Task goal
Could you retype exactly the lines below between the one holding "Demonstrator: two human" and the one holding "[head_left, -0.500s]", inclusive, leaving out any pictures?

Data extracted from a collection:

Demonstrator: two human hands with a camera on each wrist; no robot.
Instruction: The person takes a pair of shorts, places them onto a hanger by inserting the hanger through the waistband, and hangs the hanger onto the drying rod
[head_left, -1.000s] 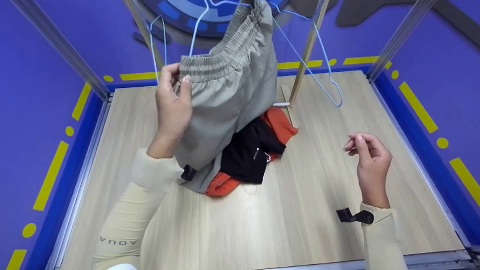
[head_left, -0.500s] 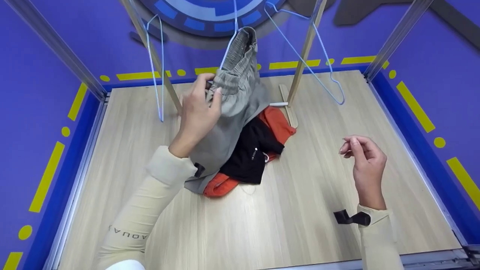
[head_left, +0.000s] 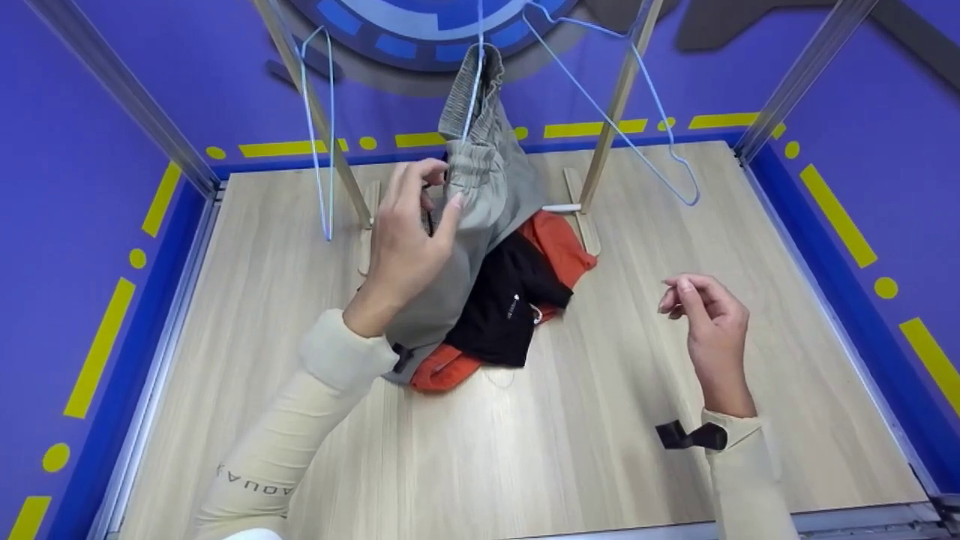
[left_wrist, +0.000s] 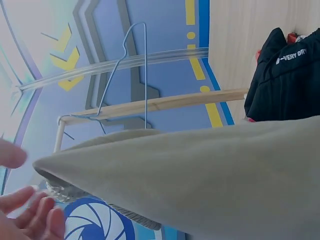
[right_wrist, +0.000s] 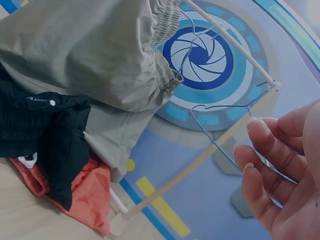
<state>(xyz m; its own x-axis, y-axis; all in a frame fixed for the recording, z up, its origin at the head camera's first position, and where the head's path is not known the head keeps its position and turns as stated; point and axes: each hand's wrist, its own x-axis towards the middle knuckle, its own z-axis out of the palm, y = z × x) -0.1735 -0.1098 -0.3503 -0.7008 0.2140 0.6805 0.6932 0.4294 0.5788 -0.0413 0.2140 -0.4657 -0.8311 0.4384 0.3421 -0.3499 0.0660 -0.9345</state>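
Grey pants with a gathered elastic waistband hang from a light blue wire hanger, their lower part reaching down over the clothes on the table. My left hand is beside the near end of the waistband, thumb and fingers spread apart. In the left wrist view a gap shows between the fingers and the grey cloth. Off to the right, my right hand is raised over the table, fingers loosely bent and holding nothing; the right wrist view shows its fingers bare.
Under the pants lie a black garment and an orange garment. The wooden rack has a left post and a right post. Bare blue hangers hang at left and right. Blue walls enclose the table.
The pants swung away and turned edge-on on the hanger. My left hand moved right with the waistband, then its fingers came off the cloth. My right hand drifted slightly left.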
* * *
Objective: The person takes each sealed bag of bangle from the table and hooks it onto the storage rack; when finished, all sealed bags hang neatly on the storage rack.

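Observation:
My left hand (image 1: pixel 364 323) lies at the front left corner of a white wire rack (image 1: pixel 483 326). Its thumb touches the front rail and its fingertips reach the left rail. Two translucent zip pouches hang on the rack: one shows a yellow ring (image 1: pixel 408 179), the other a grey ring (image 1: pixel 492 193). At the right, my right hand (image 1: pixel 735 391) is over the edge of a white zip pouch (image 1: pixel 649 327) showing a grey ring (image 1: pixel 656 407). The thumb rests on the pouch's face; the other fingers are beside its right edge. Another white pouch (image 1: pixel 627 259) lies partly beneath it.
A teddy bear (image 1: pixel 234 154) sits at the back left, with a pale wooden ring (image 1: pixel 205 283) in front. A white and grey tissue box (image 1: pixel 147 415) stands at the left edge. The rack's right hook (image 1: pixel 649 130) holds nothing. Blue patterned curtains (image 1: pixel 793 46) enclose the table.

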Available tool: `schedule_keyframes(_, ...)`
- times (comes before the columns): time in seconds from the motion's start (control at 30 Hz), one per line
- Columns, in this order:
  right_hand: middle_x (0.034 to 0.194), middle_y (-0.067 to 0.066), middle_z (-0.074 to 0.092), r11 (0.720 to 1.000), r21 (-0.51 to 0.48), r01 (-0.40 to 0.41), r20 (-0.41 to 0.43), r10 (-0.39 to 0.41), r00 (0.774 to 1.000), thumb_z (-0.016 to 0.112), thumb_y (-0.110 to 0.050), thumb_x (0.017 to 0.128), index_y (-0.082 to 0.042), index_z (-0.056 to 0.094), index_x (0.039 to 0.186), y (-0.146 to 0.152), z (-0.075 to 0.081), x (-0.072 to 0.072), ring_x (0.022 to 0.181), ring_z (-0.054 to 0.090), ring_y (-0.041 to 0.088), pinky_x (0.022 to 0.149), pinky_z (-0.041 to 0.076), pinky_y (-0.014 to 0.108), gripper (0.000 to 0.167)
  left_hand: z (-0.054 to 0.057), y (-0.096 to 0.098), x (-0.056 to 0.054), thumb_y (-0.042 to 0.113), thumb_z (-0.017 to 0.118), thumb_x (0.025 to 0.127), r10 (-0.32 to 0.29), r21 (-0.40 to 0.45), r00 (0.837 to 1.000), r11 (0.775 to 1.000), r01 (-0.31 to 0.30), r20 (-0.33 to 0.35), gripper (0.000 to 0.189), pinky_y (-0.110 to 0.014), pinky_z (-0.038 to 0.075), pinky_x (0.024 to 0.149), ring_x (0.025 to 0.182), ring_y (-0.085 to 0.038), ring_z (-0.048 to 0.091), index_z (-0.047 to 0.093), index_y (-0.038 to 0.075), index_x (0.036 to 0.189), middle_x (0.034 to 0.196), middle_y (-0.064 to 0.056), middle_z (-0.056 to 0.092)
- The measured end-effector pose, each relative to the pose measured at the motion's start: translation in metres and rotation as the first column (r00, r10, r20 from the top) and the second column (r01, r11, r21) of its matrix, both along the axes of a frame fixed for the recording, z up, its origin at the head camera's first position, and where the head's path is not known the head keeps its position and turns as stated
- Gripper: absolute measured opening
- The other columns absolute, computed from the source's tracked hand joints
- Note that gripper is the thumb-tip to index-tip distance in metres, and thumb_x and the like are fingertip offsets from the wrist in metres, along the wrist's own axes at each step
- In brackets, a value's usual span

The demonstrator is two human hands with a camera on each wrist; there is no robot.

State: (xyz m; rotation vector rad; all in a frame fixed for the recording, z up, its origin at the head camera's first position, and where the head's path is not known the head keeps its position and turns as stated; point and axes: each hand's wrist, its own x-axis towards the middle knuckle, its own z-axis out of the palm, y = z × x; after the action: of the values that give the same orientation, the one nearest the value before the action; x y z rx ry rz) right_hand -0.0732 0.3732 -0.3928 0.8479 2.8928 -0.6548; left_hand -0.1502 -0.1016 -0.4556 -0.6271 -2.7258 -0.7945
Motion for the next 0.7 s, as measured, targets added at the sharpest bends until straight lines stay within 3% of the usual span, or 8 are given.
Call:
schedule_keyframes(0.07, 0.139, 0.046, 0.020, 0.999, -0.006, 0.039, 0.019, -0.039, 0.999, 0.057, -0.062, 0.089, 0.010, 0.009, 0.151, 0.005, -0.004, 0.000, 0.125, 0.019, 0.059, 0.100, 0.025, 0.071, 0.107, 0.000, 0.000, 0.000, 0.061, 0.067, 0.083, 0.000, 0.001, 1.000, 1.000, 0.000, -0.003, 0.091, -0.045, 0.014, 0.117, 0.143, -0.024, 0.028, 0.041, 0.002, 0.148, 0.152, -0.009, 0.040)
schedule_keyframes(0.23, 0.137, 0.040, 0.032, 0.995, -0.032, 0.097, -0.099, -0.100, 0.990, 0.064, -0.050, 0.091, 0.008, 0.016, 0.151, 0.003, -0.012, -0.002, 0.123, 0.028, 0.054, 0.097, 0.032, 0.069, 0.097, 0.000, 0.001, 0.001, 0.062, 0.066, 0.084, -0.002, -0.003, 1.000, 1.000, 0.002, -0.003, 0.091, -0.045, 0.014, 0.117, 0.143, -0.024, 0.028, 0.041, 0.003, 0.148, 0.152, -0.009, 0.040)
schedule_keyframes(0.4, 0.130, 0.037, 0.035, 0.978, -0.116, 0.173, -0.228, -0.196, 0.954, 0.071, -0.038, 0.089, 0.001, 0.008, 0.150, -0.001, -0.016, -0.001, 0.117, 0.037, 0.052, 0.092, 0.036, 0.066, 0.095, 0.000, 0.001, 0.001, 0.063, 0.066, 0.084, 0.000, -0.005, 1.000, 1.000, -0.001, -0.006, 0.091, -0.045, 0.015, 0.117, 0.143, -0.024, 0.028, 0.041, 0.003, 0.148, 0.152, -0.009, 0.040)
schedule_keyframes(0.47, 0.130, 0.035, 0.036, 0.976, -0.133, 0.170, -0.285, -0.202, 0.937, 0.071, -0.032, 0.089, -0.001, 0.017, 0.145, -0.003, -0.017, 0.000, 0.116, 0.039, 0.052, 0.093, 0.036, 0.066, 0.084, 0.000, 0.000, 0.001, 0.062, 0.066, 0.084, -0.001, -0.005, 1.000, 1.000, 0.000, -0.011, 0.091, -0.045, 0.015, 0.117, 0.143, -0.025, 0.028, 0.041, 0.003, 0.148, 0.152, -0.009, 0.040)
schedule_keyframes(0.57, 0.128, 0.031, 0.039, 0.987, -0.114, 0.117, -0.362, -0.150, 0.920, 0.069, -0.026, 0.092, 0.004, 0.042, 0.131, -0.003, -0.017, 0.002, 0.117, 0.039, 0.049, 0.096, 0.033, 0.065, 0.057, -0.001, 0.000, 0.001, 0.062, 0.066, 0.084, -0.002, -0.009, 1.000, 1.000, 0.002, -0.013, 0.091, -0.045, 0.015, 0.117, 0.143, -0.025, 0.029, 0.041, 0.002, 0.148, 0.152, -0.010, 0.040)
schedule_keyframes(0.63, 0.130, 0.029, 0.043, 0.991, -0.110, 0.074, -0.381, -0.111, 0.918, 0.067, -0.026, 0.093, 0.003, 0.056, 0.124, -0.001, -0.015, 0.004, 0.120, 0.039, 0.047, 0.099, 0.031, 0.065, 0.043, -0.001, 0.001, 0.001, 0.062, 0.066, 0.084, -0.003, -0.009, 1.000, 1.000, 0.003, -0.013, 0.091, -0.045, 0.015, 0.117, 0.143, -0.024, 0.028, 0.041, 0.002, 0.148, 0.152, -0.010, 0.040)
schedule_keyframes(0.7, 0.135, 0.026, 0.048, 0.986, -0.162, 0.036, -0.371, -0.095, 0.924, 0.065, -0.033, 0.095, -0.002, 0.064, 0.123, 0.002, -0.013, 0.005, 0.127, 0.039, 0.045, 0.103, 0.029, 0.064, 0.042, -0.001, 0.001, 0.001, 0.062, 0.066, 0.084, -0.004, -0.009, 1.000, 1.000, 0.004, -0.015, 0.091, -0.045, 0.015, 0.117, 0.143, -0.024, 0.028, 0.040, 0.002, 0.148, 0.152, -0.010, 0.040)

Solution
Demonstrator: two human hands with a camera on each wrist; no robot.
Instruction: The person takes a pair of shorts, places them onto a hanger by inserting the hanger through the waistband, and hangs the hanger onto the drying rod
[head_left, -1.000s] 
[head_left, -0.500s] 

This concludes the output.